Add support for hard links.
rustic currently saves the file # of links, as restic does. Other support for hard links is missing.
Restic uses the information of # of links and more (like device id) to (try to) restore hard links during restore. This so far only works for files within the restore and poses other problems, see https://github.com/restic/restic/issues/3041#issuecomment-954577982.
Correct treatment of hard links during backup and restore is hard, but should be better supported. For instance:
- Save more/better information in the metadata during
backup. - Provide various options in
restoreto suit user's needs for restoring hard links.
Proper full snapshot restore + preserve hardlinks is important, otherwise restored data may suddenly take up MUCH MORE space than expected.

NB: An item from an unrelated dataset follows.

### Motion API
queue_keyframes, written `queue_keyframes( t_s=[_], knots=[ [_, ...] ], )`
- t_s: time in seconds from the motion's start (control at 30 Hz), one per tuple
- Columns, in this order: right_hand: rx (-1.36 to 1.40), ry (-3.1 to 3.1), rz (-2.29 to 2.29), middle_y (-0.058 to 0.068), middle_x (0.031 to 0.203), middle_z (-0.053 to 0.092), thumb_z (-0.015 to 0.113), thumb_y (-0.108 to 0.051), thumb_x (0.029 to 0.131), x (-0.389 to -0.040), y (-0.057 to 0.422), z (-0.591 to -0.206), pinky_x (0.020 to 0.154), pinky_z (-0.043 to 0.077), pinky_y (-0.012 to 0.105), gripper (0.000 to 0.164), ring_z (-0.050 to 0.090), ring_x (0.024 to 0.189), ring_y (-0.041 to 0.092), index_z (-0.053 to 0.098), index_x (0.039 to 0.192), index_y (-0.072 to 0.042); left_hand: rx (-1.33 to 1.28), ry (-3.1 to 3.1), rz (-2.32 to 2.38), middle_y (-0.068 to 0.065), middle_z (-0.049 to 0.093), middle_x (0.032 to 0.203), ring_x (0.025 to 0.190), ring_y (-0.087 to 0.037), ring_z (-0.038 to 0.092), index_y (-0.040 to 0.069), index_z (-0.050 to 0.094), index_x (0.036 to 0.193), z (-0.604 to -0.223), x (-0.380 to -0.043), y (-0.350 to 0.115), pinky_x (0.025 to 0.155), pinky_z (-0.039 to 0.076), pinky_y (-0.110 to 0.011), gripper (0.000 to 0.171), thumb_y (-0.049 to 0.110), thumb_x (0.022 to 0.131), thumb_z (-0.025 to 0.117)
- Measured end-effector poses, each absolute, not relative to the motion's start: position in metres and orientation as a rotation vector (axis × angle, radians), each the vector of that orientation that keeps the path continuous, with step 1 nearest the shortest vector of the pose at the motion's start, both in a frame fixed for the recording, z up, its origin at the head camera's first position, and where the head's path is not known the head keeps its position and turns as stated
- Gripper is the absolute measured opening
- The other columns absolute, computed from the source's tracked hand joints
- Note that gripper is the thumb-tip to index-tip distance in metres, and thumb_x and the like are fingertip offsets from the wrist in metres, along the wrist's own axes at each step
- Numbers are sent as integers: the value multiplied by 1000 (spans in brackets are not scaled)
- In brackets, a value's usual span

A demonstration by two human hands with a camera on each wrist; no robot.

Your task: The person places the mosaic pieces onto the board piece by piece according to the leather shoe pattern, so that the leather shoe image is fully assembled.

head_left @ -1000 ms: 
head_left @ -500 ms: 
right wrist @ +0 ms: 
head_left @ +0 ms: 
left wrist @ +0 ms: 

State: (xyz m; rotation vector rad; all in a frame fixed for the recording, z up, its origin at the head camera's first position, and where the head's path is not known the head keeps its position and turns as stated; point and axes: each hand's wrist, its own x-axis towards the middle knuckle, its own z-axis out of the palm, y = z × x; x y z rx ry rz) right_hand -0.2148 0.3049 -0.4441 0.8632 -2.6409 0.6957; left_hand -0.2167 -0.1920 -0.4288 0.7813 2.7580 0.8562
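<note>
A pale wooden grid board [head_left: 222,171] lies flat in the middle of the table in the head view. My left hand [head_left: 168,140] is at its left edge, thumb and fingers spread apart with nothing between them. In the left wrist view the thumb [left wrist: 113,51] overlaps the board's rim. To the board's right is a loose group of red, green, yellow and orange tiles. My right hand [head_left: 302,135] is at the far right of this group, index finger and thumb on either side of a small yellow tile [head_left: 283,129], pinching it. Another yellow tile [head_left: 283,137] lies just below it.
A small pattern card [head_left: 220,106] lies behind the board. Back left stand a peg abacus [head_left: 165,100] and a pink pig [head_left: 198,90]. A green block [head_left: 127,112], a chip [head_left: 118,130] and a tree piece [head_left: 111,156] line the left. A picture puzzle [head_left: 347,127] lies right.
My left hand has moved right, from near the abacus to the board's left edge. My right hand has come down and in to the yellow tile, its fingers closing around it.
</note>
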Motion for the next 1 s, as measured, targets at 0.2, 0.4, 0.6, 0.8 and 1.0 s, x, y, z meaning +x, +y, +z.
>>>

Also it's an optimization: you don't need to download/create/write file again, just create hardlink to existing one (if it's in the same snapshot).
I tried to dig a bit into this topic. Indeed it seems that the only way to detect hard links within a filesystem is to check the number of links and compare inodes - exactly what restic is doing within their restore.
Now there are the following issues:
- a snapshot can contain multiple file systems, restic therefore uses also the device id to identify corresponding hard links
- also, we might restore to different file systems. The "file system layout" might be especially different to the one we encountered during backup which makes it very difficult to decide what to do in edge cases. E.g. hard links on one filesystem should be restored to two file systems: What do we link? Should we fall back to soft links, if possible?
- the device id on the other hand can change and therefore is generally not a good thing to save in a backup. rustic has to option
--ignore-devid. - however, with
--ignore-devidwe might have two files with multiple links and the same inode number which were on different file systems and therefor not hard linked to each other. We therefore should also check for identical file contents, but this still doesn't help to exactly restore file system contents - identical files could exist on two filesystems while still having hard links on each filesystem. - So, we have to accept that we may be not 100% precise during restore. However, the question is, if this is really a serious problem. Usually we would restore to the same filesystem structure and if not, shouldn't care too much if hard links are exactly restored - as long as each restored file maps to the correct contents.
So, we have to accept that we may be not 100% precise during restore. However, the question is, if this is really a serious problem. Usually we would restore to the same filesystem structure and if not, shouldn't care too much if hard links are exactly restored - as long as each restored file maps to the correct contents.
In some cases restoring hardlinks is important, e.g. there is a lot of large hardlinked files, but device space is limited. Real live example: macos Time Machine
There is a simple solution to make everyone happy: add an optional flag to restore hardlinks only for those users, who understand what they are doing. Or pair of flags, which only work together.
Something like: --force-restore-hardlinks --i-understand-that-hardlinks-may-be-not-precise-on-different-fs.
Hi @aawsome ! Any updates on this? Maybe just implement one simple, most likely way to restore, and notify on any errors? Seems like filename edge cases, where it's too expensive to account for all the edge cases.
We can assume device ids are stable within a single snapshot, right?! To make sure, we can check device ids haven't changed for files where node.links >= 2 before writing the snapshot and if they've changed, store "unreliable_devids" in snapshot metadata.
If --ignore-devid && node.type == "file" && node.links >= 2, node.link_devid = <device_id>. We only use node.link_devid for restoring hard links.
Options for default behaviour:
- only restore hardlinks if node.devid or node.link_devid is present and snapshot.unreliable_devids == 0;
- restore hardlinks if node.devid or node.link_devid are present, warn if snapshot.unreliable_devids is not present, report/log restored hardlinks.
For backups created without node.devid, node.link_devid, snapshot.unreliable_devids, we could provide an option to guess hardlinks during restore (--guess-hardlinks) when files are in the same snapshot and have identical node properties for mode, mtime, uid, gid, inode, size, links, content.
When restoring hardlinks across filesystems:
- --hardlinks-fallback-duplicate (default);
- --hardlinks-fallback-symlink;
- report/log hardlink and fallback methed used when it happens.